The F&P leveling system rests on a disproven theory of reading known as “three-cueing,” which was popularized by Dr. Ken Goodman, “Father of Whole-language.” Goodman wrote that:

“Skill in reading involves not greater precision, but more accurate first guesses based on better sampling techniques, greater control over language structure, broadened experiences and increased conceptual development. As the child develops reading skill and speed, he uses increasingly fewer graphic cues.”

Reading: A Psycholinguistic Guessing Game, Ken Goodman, 1967

Cognitive scientists have since discovered otherwise:

“Good readers do not skim and sample the text when they scan a line in a book. They process the letters of each word in detail, although they do so very rapidly and unconsciously. Those who comprehend well accomplish letter-wise text scanning with relative ease and fluency. When word identification is fast and accurate, a reader has ample mental energy to think over the meaning of the text.”

Teaching Reading Is Rocket Science, Louisa Moats, 2004

Not Appropriate For Primary Grade Instruction

The books at the lower F&P levels are not “authentic” texts. They are written to fit formulas; Level A books have a predictable pattern on every page and in Level B one word on the last page strays from the pattern. These books are called “predictable texts” because they are designed to teach students to predict what the words will be and to use the pictures and a few letters on the page to confirm their predictions. This backwards approach to reading calls for a reader to know the book in order to read it 

Dr. Marilyn Adams described this strange reversal:

“If the original premise of the three-cueing system was that the reason for reading the words is to understand the text, it has been oddly converted such that, in effect, the reason for understanding the text is in order to figure out the words.”
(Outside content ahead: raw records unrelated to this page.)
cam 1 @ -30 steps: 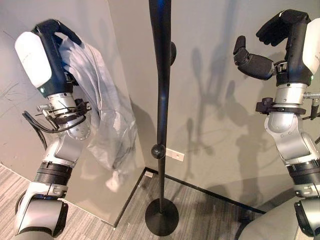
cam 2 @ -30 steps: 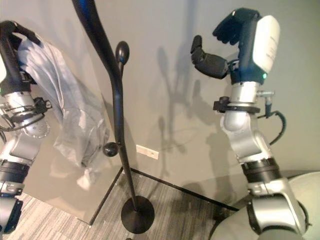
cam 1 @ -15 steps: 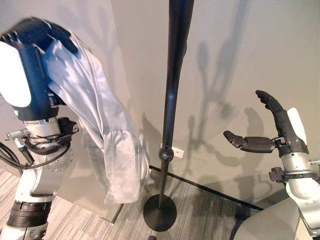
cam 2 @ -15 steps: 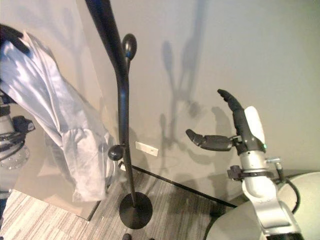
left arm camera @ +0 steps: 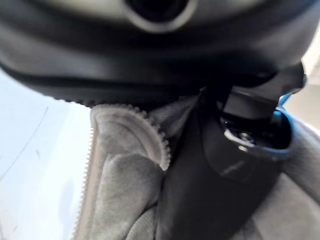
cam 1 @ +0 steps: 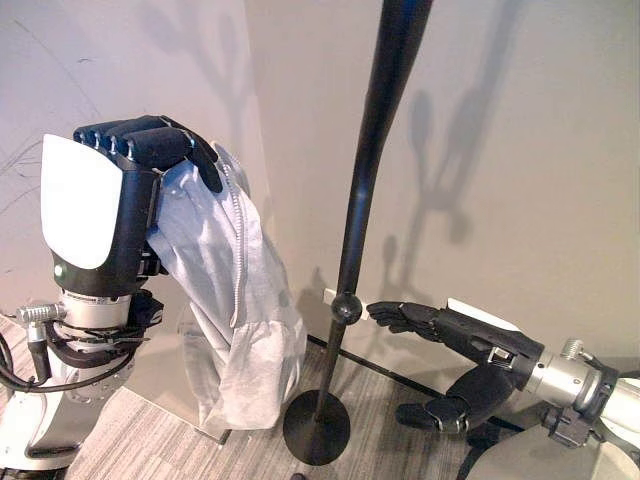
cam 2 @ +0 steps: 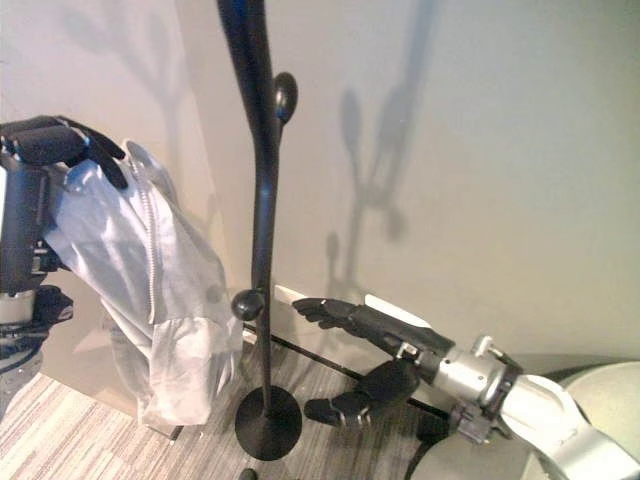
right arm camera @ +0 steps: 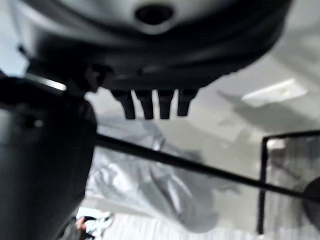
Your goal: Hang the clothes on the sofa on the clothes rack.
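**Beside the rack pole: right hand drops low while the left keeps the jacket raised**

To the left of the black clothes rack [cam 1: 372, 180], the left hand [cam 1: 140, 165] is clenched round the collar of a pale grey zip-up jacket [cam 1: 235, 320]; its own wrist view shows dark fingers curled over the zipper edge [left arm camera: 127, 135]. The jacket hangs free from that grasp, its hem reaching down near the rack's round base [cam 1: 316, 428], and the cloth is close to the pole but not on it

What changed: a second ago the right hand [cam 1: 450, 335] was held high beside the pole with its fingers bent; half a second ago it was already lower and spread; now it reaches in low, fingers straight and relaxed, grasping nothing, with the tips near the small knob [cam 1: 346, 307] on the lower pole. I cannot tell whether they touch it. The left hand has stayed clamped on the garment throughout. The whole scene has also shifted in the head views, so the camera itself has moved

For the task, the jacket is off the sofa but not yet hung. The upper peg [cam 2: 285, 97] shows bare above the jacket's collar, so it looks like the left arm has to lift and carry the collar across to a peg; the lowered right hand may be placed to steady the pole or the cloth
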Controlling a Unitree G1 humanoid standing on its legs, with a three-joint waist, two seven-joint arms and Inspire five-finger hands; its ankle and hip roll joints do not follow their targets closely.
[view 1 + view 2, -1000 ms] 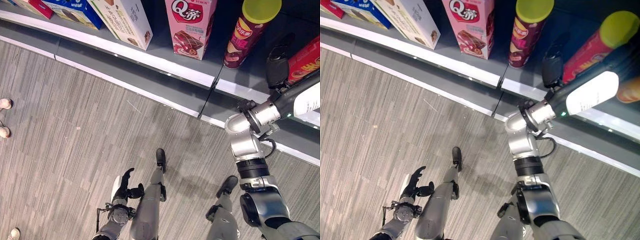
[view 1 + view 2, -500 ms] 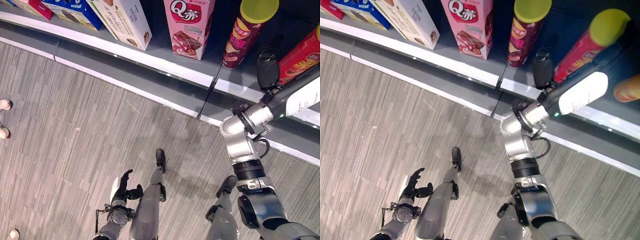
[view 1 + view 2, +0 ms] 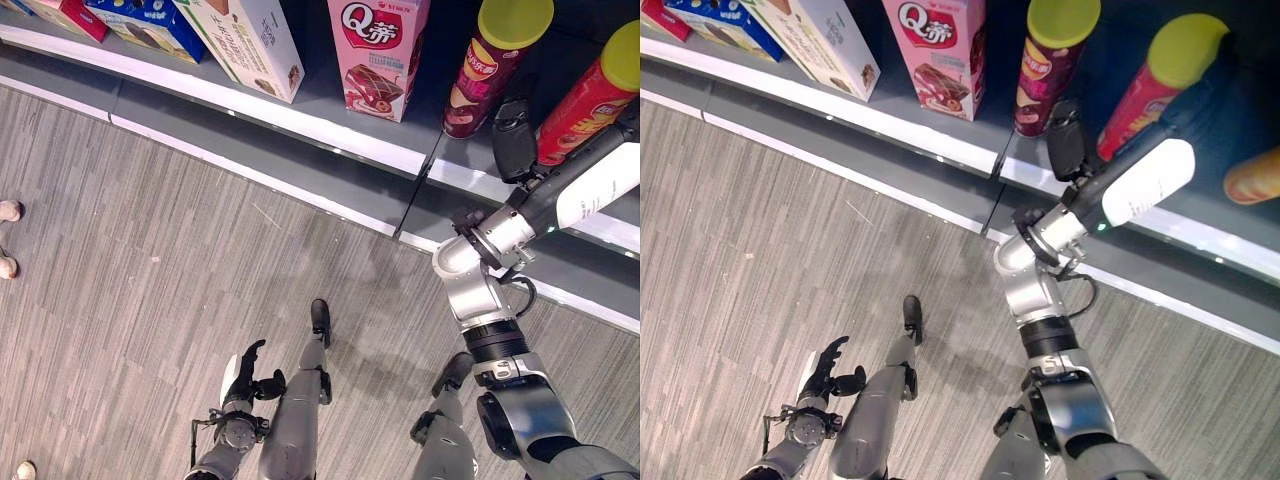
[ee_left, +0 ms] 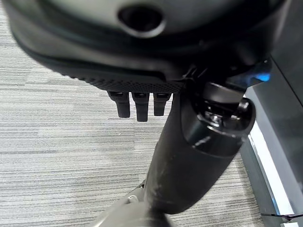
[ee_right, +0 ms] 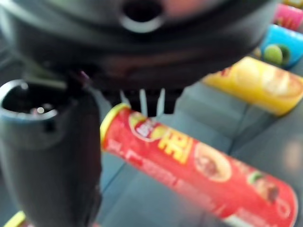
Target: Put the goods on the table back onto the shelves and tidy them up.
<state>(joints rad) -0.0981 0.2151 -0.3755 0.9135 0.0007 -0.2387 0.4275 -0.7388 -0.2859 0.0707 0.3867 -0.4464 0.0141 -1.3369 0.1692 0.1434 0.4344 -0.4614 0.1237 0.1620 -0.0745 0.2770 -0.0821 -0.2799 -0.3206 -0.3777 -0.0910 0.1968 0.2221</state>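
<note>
Red crisp tube, yellow-green lid: now upright on shelf, just beyond right hand, tilted before. Fingers straight, holding nothing. Placement apparently done. Left hand idle, relaxed, low.

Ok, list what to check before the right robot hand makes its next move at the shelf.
1. Right robot hand holds nothing: ok. Its fingers are straight, and it sits at the shelf between the maroon can and the red can.
2. Contact with the red can: cannot tell. The can lies just past the fingers in the right wrist view.
3. Red can standing straight: cannot tell. It looks slanted beside the maroon can.
4. Pink box out of the hand's way: ok. It is upright and apart from the hand.
5. Left robot hand idle: ok. It is open, low over the floor.
</note>
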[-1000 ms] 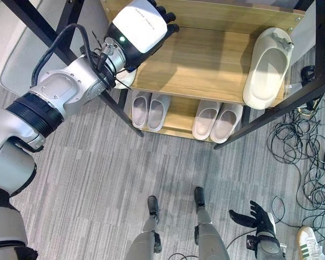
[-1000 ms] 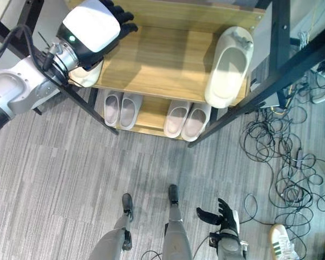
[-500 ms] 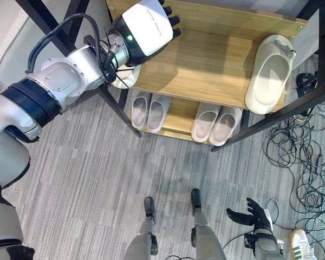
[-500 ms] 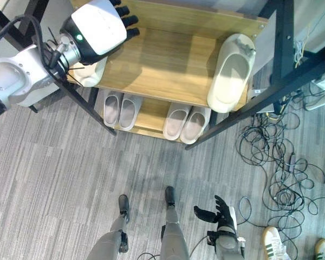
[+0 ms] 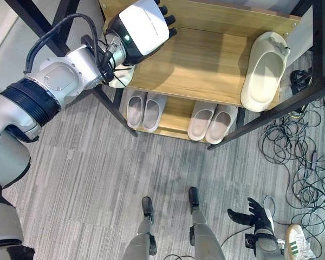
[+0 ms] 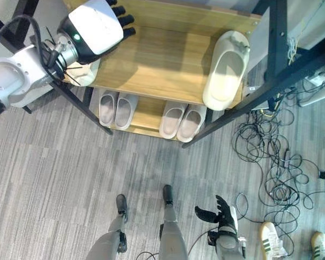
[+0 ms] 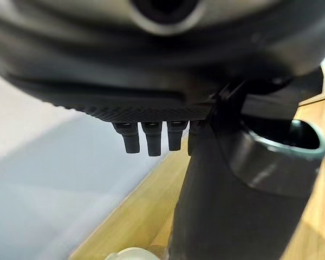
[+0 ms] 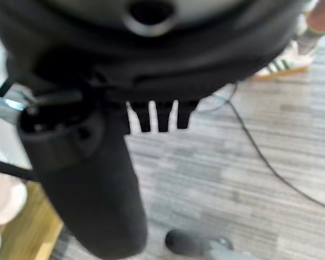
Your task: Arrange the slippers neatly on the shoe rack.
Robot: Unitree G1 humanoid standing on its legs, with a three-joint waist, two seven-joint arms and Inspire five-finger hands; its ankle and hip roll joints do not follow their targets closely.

Two Solitudes: The Three-Cueing System is Popular with Teachers but Researchers are Hardly Aware of It, Marilyn Adams, 1998 

Fountas and Pinnell leveled books intend to wean beginning readers off predictable patterns and pictures by gradually increasing the complexity of the sentences and story structures. This approach discounts the fact that most children arrive at school with oral language and reasoning skills that allow for more complex thought than is required in these basic books. Beginning readers lack phonics, not language. But the books are not controlled for phonic-complexity. In fact, books at Levels A and B have more polysyllabic words than those at E or F. 

Not Standards-Aligned

F&P levels A-D texts are marketed as “emergent reader texts” but they do not fit the definition according to the Common Core.

Appendix A adds:

The Foundational Skills Framework released by California’s Department of Education explains:

“Beginning readers need ample opportunity to practice what they are learning…practice includes reading connected text that is controlled in such a way that the spellings of most of the words are consistent with what children have learned. Decodable texts especially serve this purpose. The value of decodable texts is time limited but significant for beginning readers because these texts provide the opportunity for students to apply what they are learning about the alphabetic code, which enhances their reading acquisition.” 

And:

Not Appropriate for Assessment, Either

Fountas and Pinnell market Levels A-D to Kindergarten teachers, but their predictable texts provide few opportunities for students to apply Kindergarten standards, which is why they should not be used to assess student progress towards grade-level goals. And yet, districts all across the country use the Fountas and Pinnell Benchmark Assessment System to determine student reading progress.

They keep selling; we keep buying

To incorporate the findings of cognitive scientists into their work, Fountas and Pinnell would have had to completely rework the system upon which they’ve built their careers. They would also have had to publish very different “emergent reader” texts, ones that require beginning readers to process every letter of every word. Instead, they doubled down on three-cueing, collaborating with Heinemann to publish more professional books, curricula, assessments, and yes, leveled texts, that promote cueing. 

Using alphabet letters to categorize books was a stroke of marketing genius, but Irene Fountas and Gay Su Pinnell missed the opportunity to teach students that the essence of reading is the way those letters represent the sounds of speech.